* **EXERCISE BRIEF**:
From the first line of the entries below, reproduce everything exactly through the line with "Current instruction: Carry", and nothing more.

* **DATA SHOWN**:
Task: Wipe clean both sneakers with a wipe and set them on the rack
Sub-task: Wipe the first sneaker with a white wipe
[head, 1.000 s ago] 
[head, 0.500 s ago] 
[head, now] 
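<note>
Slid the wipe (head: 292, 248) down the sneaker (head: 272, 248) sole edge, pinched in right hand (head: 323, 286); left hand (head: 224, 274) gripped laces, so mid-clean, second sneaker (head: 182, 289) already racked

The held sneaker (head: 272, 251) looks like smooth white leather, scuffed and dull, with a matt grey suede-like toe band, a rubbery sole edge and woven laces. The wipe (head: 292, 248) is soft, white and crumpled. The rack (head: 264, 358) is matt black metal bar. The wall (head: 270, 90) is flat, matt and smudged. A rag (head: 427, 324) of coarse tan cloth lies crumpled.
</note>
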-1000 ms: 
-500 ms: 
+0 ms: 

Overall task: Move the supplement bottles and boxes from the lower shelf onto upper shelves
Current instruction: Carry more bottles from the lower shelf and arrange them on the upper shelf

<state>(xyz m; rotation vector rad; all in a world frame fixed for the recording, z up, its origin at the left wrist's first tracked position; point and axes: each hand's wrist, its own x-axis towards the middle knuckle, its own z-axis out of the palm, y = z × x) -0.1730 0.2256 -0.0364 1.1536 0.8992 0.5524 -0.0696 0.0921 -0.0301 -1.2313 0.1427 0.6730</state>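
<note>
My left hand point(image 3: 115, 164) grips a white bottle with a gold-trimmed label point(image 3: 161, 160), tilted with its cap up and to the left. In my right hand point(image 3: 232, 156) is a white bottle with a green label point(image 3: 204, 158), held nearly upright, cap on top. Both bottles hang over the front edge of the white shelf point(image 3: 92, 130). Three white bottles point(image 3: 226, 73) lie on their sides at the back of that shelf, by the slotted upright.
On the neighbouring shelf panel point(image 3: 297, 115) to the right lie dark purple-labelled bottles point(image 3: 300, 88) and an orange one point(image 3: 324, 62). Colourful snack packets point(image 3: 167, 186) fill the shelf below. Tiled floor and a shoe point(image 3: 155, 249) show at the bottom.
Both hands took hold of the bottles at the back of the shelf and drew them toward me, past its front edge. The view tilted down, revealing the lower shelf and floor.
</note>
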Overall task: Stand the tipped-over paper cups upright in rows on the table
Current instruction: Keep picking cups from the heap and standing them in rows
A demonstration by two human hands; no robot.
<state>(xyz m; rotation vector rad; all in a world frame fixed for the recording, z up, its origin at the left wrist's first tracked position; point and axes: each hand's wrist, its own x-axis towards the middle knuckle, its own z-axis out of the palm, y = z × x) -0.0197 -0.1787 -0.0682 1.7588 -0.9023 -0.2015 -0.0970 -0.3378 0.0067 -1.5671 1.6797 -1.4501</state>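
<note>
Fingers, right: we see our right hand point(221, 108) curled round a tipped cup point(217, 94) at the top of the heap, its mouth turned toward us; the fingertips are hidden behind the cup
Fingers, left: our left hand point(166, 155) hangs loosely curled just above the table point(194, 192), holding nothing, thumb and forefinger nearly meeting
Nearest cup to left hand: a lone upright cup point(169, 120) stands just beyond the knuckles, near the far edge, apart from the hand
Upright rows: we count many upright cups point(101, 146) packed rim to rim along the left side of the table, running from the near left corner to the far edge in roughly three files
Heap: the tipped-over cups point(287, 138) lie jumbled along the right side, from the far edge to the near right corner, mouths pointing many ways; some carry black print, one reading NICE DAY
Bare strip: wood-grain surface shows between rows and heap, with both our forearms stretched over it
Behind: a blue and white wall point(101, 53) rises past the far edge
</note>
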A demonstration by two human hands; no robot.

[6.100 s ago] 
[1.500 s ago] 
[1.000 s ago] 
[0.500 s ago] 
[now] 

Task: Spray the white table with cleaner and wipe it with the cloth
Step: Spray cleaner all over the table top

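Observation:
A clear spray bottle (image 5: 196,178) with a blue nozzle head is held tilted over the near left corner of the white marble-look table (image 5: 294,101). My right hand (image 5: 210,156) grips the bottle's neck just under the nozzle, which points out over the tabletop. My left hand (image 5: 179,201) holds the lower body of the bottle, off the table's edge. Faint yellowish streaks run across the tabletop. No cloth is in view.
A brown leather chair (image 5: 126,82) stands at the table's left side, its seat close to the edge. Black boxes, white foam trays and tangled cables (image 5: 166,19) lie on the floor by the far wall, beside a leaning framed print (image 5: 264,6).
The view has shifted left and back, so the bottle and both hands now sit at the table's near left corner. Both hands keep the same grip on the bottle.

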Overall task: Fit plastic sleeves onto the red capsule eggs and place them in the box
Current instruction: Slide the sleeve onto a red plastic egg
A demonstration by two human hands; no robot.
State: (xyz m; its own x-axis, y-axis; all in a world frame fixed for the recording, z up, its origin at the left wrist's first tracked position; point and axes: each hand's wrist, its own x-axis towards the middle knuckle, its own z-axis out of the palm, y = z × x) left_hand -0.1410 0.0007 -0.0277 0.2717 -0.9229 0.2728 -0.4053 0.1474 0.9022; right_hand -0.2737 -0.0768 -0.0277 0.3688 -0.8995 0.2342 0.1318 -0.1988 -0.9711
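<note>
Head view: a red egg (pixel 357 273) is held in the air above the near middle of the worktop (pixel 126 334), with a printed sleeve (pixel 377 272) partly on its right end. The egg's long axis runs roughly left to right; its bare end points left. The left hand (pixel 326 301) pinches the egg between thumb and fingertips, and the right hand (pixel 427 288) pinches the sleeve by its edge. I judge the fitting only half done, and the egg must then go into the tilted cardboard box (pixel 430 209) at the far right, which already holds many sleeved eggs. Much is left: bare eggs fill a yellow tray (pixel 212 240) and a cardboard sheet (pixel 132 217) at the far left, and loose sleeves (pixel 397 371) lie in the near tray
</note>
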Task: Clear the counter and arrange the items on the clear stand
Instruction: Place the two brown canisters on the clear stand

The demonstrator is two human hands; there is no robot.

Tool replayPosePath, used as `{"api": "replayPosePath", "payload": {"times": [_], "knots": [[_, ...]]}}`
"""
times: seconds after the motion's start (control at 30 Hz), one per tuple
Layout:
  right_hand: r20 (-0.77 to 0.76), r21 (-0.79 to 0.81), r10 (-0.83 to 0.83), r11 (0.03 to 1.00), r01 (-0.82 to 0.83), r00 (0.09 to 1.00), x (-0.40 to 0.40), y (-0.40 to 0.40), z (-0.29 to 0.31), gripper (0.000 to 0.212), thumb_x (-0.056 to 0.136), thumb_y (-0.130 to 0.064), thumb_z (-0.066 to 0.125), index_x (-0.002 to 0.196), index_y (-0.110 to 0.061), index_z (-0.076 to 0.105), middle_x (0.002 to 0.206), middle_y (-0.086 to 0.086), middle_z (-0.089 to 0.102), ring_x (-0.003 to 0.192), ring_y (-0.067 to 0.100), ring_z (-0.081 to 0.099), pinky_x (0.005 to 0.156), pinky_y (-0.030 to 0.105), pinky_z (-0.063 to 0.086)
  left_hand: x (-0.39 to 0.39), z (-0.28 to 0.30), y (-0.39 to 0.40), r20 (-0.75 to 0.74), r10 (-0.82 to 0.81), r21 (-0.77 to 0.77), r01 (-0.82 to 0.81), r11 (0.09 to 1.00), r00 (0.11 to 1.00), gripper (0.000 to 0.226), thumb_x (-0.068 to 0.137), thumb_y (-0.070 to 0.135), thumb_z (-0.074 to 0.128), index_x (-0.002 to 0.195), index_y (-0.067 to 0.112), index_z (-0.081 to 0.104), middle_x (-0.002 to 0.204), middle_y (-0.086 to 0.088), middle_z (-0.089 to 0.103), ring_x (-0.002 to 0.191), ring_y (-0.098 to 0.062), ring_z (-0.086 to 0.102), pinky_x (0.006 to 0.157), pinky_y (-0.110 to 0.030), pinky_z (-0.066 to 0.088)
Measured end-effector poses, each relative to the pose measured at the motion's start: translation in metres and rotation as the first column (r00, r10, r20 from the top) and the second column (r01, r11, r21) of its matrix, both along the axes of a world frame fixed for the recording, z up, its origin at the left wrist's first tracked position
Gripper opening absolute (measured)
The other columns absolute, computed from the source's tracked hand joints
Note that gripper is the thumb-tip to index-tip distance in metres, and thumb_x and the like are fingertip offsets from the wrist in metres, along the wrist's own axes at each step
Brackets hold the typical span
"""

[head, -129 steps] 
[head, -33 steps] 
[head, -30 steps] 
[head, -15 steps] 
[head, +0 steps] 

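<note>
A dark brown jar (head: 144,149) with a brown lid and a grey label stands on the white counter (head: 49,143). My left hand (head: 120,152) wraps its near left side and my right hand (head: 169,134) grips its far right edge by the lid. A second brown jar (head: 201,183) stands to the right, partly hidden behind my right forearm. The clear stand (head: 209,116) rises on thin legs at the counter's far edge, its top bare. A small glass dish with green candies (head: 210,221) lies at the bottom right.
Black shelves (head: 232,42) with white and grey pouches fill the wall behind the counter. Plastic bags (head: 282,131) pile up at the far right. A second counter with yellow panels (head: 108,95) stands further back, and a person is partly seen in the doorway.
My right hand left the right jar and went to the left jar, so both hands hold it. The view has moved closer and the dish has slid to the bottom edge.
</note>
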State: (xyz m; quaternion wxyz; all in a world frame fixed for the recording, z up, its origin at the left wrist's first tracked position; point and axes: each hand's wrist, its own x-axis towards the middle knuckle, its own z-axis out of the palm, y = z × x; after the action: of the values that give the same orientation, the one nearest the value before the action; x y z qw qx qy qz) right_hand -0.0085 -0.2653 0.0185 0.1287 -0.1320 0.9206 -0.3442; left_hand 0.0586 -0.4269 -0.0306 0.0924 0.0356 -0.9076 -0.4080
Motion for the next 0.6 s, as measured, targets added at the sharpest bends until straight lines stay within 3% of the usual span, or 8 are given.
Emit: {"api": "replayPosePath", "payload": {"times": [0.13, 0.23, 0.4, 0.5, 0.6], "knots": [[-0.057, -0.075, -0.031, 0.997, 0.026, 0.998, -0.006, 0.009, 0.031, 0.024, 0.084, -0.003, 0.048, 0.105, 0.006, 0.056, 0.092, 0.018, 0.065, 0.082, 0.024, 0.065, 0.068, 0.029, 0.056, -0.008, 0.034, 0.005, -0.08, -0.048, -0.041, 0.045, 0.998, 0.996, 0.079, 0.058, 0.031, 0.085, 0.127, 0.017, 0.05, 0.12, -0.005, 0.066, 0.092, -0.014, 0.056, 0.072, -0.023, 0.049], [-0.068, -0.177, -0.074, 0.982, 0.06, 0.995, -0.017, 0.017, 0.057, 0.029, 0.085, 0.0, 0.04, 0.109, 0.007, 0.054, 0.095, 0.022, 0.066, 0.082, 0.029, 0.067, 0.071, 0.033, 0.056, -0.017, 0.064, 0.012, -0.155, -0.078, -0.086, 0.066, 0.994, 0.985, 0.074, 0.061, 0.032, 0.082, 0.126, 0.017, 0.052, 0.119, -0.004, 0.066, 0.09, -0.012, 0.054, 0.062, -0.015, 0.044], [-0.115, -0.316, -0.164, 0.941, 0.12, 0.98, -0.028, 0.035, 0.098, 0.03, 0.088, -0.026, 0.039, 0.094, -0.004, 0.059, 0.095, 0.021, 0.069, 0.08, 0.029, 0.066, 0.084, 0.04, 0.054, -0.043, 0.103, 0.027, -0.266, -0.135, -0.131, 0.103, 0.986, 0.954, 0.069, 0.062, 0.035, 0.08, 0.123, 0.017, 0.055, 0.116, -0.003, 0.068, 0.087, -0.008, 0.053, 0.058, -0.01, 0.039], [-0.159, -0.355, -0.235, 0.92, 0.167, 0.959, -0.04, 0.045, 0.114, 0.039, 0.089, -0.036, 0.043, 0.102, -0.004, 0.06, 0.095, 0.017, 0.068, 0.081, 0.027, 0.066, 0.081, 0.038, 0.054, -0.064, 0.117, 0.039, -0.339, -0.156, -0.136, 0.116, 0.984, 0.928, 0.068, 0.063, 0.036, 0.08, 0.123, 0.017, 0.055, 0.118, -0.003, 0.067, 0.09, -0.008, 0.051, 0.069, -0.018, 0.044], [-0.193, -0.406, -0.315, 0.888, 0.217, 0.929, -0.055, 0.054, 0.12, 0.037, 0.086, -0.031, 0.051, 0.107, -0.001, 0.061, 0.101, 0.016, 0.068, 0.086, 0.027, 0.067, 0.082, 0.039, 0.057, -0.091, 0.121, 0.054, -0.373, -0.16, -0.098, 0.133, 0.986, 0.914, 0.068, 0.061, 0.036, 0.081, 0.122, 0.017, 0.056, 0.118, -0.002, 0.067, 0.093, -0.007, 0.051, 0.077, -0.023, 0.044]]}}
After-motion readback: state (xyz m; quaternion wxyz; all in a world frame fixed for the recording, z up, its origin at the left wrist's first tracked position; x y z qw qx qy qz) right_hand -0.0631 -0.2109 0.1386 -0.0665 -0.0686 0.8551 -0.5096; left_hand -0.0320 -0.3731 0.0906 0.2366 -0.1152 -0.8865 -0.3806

* **REPLY**:
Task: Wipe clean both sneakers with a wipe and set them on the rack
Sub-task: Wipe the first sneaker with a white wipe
[head, 1.000 s ago] 
[head, 0.500 s ago] 
[head, now] 
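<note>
Slid the wipe (head: 292, 248) down the sneaker (head: 272, 248) sole edge, pinched in right hand (head: 323, 286); left hand (head: 224, 274) gripped laces, so mid-clean, second sneaker (head: 182, 289) already racked

The held sneaker (head: 272, 251) looks like smooth white leather, scuffed and dull, with a matt grey suede-like toe band, a rubbery sole edge and woven laces. The wipe (head: 292, 248) is soft, white and crumpled. The rack (head: 264, 358) is matt black metal bar. The wall (head: 270, 90) is flat, matt and smudged. A rag (head: 427, 324) of coarse tan cloth lies crumpled.
</note>
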-1000 ms: 
-500 ms: 
+0 ms: 

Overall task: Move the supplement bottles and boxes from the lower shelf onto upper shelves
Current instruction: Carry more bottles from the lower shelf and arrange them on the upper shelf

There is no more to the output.